I know that’s not the best way of being.

I know a better way is to listen to my body, to be aware of what it’s saying. Not to ignore it as I have for so much of my life.

When someone says to me, “You’re strong,” or “You’re tough,” I have mixed emotions. I feel pride because part of me thinks that’s a compliment. But I also feel a little ashamed, because I feel not strong or tough enough.

But I also wonder why we think it’s important to be strong and tough. That maybe we should be more accepting of weakness . . . because ultimately, we all are weak at times. And if we live long enough, we’re probably going to be pretty weak in a lot of ways.

What’s wrong with that?

Why is strong “better”?

I have some ideas about that, but I’ll save them for another blog post later.

As for now, I’m trying to be present in my body, to be aware of what I’m doing to avoid pain, to be aware of what I’m doing  . . .  period.

To be more aware, not just of my thoughts, but of how I feel inside this very amazing body, the one that’s been trying to take care of itself surreptitiously while I go through daily activity ignoring it.

I’ve focused on my mind and spirit and soul so much in the past years that I have neglected to listen to my body carefully enough.
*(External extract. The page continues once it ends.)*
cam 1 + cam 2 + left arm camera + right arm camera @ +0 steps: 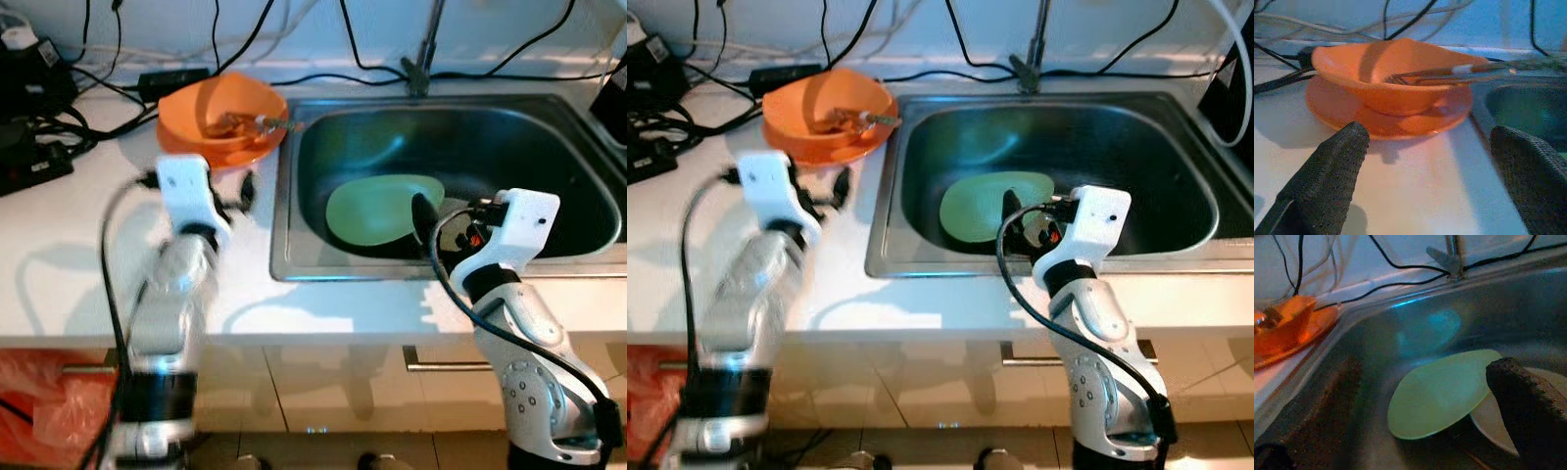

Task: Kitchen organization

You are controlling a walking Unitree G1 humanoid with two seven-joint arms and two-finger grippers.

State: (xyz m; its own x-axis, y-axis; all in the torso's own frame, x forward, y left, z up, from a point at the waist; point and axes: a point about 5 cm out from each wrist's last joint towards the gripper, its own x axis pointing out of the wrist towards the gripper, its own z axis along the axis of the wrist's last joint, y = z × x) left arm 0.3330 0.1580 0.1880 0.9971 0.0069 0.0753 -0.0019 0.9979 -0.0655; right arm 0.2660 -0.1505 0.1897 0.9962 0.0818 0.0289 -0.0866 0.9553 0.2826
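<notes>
Two tools up: my left tool point(1430, 181), spread and empty, faces the orange bowl point(1396, 78) just ahead on the tabletop point(59, 264). My right tool point(423, 217), also spread, hangs over the green plate point(377, 208) in the sink point(294, 264). I'd descend slowly, catching the plate's rim.

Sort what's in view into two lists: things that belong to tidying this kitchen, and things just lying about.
Belongs to the job:
orange bowl on its orange plate
utensil resting in the bowl
green plate in the sink
left pincer, open before the bowl
right pincer, over the sink

Lying about:
black cables on the counter
faucet
</notes>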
I have required too much of it without considering what it’s telling me.

But now it has my attention.

I resolve to be more aware of pain and its message.
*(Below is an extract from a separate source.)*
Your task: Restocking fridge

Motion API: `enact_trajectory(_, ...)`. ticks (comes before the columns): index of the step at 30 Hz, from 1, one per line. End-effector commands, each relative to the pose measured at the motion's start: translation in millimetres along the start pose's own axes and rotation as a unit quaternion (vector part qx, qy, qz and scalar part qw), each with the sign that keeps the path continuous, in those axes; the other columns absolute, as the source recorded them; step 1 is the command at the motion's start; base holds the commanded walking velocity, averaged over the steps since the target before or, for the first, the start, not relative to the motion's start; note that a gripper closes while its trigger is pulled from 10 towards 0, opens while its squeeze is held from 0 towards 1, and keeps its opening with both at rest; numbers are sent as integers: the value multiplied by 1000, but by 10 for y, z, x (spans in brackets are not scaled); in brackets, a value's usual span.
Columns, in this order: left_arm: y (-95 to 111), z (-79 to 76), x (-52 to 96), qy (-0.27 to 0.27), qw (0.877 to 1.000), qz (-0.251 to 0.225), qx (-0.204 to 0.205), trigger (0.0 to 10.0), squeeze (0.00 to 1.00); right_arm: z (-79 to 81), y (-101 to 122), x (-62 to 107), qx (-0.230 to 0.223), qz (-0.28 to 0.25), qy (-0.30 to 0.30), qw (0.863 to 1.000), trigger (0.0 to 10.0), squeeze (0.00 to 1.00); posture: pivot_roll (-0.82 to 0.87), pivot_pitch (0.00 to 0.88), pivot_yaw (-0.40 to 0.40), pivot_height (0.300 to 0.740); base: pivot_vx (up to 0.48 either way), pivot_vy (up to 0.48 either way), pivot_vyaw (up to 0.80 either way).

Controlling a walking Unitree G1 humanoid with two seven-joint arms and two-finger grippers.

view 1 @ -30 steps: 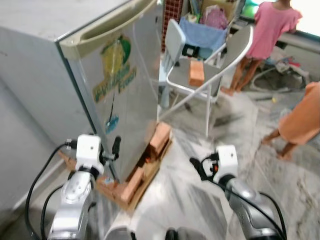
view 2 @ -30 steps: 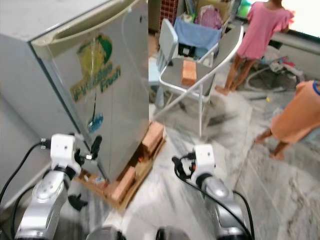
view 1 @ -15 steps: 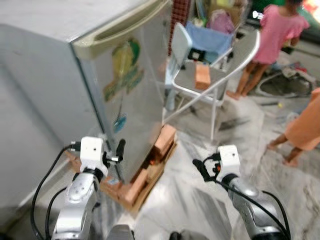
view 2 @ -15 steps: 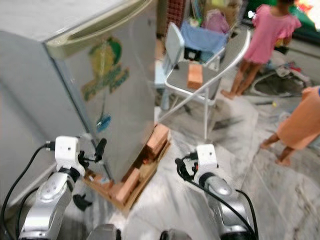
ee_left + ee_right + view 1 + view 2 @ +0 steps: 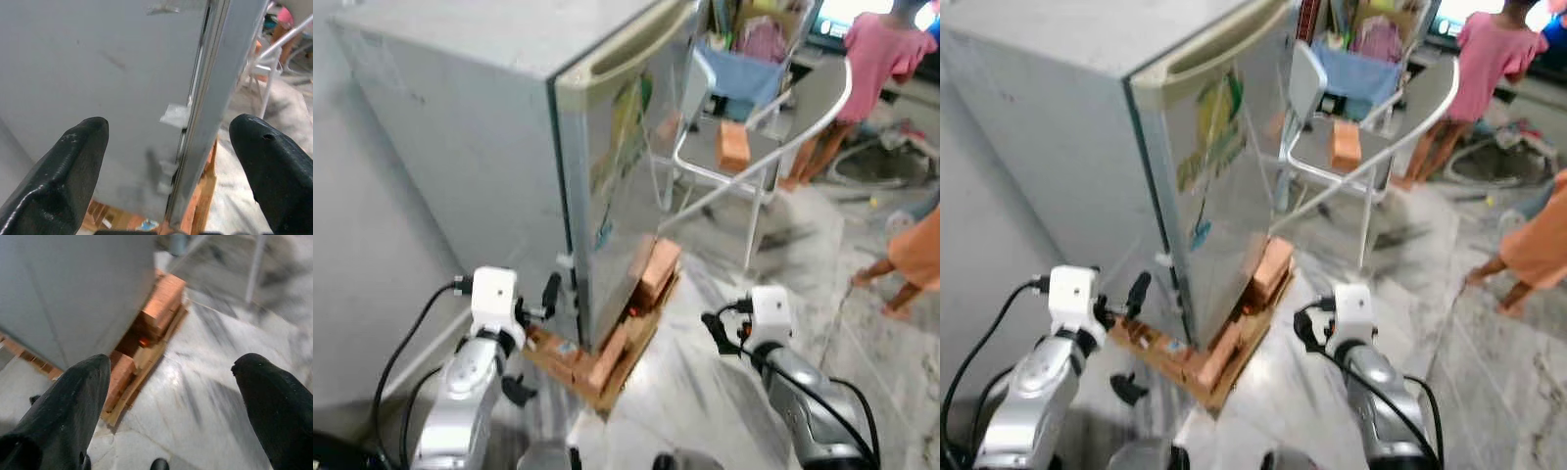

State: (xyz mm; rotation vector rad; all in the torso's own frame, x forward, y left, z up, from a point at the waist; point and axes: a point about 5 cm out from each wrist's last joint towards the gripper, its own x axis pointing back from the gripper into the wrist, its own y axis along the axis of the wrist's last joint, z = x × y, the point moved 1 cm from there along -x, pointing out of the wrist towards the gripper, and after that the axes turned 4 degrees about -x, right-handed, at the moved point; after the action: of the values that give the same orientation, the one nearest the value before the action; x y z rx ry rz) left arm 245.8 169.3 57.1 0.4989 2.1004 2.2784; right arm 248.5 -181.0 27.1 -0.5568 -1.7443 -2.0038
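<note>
The closed fridge (image 5: 607,166) stands on bricks (image 5: 651,279). Left tool (image 5: 168,161) gapes wide near its door edge; right tool (image 5: 171,396) gapes wide over the floor (image 5: 205,401).

Silver arms showing, white blocks at the wrists

Black cables are looping off each arm; the left gripper (image 5: 551,292) and right gripper (image 5: 713,329) are showing long, matte black, rounded fingers (image 5: 73,161).

A silver-grey fridge (image 5: 509,147) bearing a green-and-yellow logo (image 5: 1209,122) is seen on orange bricks (image 5: 651,274); the floor (image 5: 705,392) is veined grey-white marble.
</note>
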Motion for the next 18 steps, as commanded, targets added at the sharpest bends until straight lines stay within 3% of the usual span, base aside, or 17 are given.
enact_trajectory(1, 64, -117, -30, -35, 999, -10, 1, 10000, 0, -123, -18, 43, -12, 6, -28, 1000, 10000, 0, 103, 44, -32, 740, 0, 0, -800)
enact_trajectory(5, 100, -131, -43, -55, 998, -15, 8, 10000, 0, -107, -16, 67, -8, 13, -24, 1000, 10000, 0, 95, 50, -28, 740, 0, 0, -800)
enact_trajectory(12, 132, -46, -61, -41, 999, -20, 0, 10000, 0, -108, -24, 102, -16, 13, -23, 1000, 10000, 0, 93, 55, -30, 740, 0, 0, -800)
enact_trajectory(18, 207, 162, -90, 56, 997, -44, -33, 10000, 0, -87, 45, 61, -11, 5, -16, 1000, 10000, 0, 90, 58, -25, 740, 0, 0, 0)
I resolve to be more kind to my body, this amazing connection of bones and ligaments and muscles and organs and all that work together to keep me alive and functioning, able to be active in this world – and able to enjoy it.

I resolve to be more present to myself in physical form as well as my mental and spiritual form.

Whew, so many lessons in this past decade!

So many opportunities to change.

I’m consciously adding another to my list.

Listen to my body. Check in with how and what I’m feeling on the physical level.

And be grateful for it. Because it has done and is doing an incredible job in keeping me alive and active.

Spring & summer 2007 084

This part of a trail from Bierstadt Lake, Rocky Mountain National Park, was daunting back in 2007. My knees were a lot better then! I wouldn’t attempt it now. Maybe next year, though!

2 thoughts on “Knee Replacement: How was I so unaware?

  1. Some really great insights! As someone on the wimpier end of the spectrum, I have felt weak often…and hated it. But a wise person asked me once, “What if weakness isn’t bad after all?” It does mean I’m in tune with my body and have learned to take care of myself. What if that’s actually strength?

    And what if you’re actually getting stronger in realizing your weakness? I think you believe that, now.